→ Problem to work on:
Look for "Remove" in the material below and show each line that contains it.

→ Data excerpts:

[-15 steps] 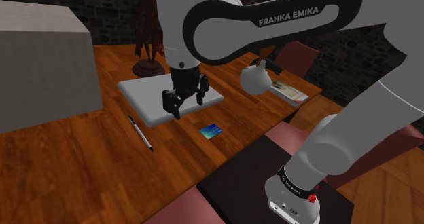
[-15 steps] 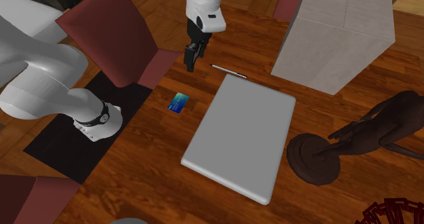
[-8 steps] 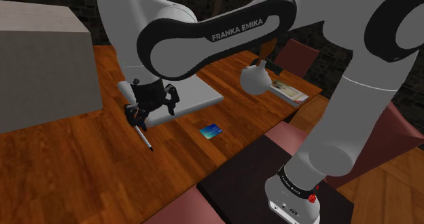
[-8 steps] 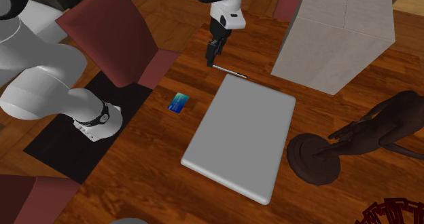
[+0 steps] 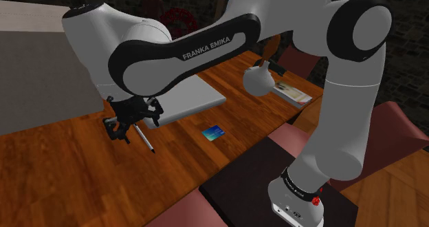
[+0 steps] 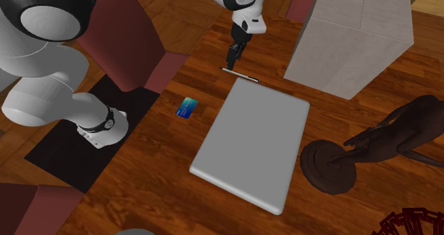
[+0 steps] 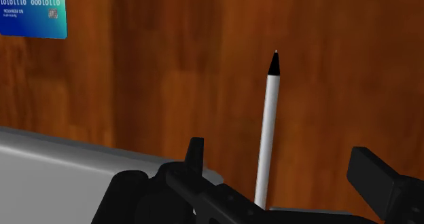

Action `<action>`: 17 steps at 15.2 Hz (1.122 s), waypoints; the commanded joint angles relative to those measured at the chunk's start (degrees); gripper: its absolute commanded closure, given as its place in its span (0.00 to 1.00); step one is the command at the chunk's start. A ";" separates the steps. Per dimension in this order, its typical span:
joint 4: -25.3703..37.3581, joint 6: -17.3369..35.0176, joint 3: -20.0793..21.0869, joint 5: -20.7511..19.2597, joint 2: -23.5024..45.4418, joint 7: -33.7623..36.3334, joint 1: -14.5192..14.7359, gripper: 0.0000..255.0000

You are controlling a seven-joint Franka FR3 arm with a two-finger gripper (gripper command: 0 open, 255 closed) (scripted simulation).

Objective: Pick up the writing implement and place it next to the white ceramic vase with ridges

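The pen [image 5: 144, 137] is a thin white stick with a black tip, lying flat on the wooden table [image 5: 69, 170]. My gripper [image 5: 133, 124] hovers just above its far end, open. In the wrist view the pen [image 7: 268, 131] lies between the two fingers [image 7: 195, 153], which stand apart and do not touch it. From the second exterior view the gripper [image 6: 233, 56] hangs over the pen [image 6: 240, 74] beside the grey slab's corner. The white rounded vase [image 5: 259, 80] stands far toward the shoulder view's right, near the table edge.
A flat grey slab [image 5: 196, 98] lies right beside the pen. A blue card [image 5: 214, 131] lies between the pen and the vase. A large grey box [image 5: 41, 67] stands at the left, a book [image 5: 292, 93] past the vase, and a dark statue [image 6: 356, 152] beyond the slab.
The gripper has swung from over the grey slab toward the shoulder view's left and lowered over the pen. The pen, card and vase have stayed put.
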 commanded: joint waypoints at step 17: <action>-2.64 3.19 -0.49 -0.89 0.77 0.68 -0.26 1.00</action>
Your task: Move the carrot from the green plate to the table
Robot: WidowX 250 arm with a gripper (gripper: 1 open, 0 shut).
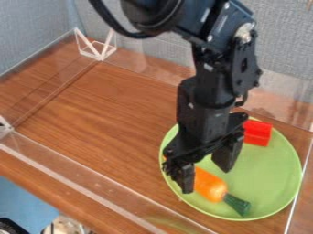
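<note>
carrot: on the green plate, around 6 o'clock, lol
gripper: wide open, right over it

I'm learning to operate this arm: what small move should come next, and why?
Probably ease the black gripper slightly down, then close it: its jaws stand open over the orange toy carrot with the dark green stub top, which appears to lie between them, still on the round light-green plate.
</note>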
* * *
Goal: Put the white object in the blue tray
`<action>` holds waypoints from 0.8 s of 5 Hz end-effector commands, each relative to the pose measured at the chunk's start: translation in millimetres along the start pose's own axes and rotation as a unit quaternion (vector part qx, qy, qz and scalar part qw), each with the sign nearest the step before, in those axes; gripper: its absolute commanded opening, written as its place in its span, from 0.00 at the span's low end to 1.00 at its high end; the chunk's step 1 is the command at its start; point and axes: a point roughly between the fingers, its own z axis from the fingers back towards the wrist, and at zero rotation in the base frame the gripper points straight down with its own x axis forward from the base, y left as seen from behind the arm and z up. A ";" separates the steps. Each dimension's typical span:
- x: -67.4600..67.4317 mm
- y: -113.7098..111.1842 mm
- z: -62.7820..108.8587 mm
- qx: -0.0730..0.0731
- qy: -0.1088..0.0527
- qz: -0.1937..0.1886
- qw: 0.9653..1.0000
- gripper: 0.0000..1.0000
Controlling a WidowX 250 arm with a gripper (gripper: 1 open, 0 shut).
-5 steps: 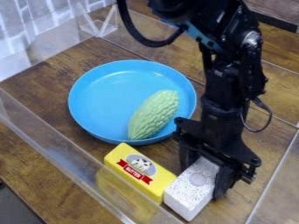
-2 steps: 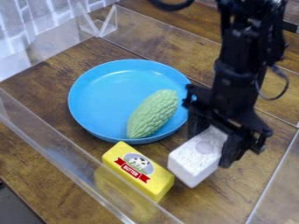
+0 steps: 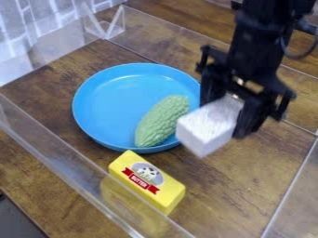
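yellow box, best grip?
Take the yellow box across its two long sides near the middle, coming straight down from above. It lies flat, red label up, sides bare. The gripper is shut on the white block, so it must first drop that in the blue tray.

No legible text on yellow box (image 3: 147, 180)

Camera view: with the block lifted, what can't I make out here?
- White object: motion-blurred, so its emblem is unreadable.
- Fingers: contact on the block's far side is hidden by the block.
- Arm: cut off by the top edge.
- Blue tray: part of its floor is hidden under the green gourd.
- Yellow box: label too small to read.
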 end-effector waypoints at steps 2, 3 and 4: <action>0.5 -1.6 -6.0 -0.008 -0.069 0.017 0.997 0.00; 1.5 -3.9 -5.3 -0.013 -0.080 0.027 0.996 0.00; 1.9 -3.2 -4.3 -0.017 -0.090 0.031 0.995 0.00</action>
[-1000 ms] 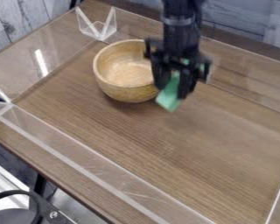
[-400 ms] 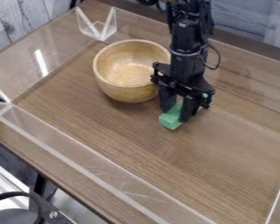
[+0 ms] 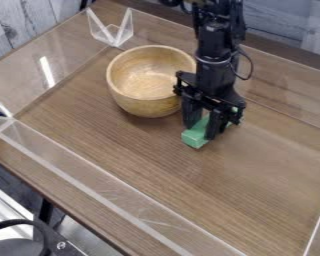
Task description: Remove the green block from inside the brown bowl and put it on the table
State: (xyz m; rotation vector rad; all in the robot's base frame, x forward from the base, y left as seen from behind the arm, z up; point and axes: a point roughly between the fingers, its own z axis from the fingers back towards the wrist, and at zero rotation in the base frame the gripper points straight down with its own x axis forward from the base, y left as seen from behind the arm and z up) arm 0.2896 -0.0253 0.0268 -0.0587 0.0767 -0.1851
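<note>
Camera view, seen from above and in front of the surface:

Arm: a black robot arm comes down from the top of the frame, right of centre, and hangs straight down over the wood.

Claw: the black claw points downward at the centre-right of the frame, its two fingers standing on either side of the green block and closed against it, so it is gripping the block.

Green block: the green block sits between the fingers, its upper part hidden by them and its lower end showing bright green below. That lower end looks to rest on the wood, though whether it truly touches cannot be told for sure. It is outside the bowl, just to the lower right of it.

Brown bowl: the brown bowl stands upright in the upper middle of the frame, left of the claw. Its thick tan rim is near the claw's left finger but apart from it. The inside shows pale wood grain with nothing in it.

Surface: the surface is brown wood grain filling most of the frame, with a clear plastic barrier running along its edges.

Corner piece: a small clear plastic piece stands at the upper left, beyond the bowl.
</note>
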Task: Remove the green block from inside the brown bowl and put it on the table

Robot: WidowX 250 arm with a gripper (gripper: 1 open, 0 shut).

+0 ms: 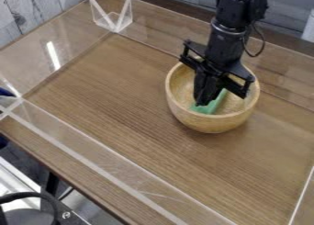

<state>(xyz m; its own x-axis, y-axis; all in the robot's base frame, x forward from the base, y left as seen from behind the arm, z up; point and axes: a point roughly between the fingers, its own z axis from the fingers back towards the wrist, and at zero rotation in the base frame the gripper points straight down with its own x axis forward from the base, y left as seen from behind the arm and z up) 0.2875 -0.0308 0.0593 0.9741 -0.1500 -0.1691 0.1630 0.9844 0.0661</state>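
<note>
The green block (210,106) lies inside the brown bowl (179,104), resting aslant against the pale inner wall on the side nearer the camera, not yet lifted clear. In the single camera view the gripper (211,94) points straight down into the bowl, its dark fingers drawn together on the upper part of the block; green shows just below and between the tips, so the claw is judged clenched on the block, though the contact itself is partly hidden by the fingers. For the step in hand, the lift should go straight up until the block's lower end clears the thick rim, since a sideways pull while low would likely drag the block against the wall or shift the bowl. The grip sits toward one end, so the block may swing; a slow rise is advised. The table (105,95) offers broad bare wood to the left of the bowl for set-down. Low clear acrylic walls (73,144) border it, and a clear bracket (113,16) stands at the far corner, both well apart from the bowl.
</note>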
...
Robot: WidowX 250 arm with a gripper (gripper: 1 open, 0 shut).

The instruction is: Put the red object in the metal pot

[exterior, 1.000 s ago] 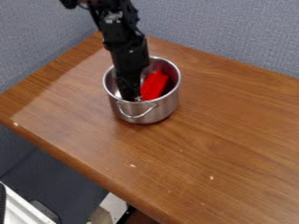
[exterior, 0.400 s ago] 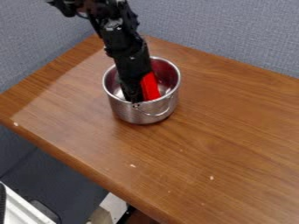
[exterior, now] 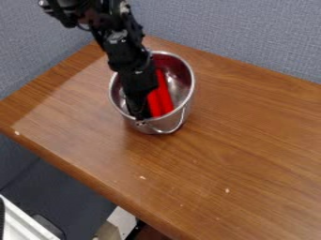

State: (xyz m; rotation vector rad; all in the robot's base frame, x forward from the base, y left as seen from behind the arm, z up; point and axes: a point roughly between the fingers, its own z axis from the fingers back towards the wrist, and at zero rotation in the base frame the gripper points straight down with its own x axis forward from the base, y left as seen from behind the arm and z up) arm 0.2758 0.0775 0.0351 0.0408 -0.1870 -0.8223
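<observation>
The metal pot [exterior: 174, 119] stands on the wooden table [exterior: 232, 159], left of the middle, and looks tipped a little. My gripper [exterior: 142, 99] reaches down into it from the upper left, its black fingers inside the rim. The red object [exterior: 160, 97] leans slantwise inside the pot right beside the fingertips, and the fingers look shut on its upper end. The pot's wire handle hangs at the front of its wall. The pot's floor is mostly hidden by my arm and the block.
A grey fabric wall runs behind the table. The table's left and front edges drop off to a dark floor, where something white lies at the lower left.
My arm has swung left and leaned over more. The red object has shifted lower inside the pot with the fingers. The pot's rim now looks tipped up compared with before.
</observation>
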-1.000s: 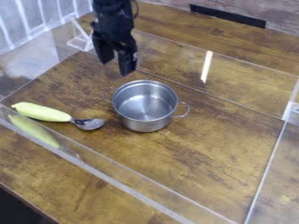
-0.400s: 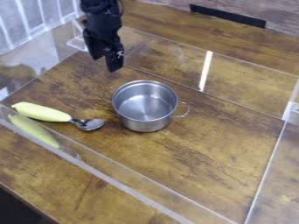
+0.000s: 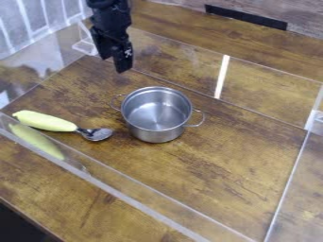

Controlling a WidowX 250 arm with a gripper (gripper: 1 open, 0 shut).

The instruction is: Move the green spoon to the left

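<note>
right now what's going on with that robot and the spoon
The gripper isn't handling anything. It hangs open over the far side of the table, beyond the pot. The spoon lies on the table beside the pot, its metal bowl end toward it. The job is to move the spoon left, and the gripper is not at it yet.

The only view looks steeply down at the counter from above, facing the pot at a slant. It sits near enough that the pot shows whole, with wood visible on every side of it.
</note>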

→ Solution for this task:
Task description: Remove the green block from inside the brown bowl and put it on the table
Task: Remove the green block from inside the brown bowl and put it on the table

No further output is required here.